▶ [EXERCISE DIRECTIONS] Take the line with "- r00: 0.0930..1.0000" as the first and the last line of the data as the end. Write out both and every line between exactly, except pictures.

** RECORDED DATA follows **

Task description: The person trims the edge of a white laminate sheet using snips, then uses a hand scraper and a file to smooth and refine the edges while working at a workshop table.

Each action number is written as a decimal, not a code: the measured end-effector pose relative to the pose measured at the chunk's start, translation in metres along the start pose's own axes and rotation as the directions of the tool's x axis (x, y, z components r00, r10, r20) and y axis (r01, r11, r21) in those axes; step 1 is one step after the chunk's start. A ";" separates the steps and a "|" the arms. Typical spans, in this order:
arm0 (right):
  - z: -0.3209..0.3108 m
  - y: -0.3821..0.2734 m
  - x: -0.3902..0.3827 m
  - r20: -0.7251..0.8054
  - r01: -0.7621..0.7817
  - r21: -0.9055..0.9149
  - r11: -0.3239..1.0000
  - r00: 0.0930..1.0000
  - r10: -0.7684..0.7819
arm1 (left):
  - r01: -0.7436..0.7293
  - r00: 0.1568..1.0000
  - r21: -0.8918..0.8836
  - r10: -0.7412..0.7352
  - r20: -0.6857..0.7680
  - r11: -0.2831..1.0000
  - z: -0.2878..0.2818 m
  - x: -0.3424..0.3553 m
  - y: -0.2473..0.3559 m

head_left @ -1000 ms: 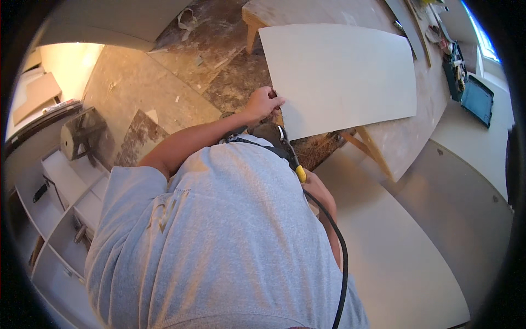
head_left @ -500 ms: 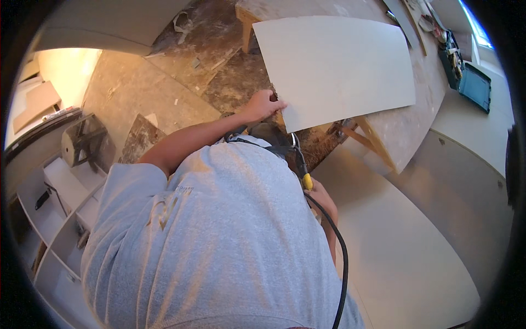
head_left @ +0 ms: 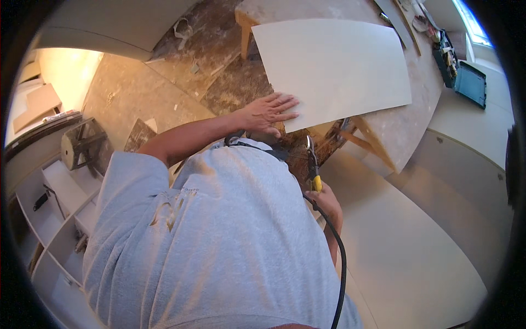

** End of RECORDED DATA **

▶ [OUTPUT]
  - r00: 0.0930..1.0000
  - r10: -0.7684..0.7819
arm1 (left):
  - r01: -0.7436..0.7293
  - r00: 0.1568..1.0000
  - r21: -0.8918..0.8836
  - r10: -0.7412..0.7352
  - r20: -0.6857..0.7680
  - r11: -0.2831..1.0000
  - z: -0.2878..0.2818 m
  - x: -0.3424..0.3553 m
  - y: -0.2473..0.3559 m

head_left @ -1000 ms: 
head_left @ -500 ms: 
head_left @ +0 ms: 

With the answer given, the exercise is complete.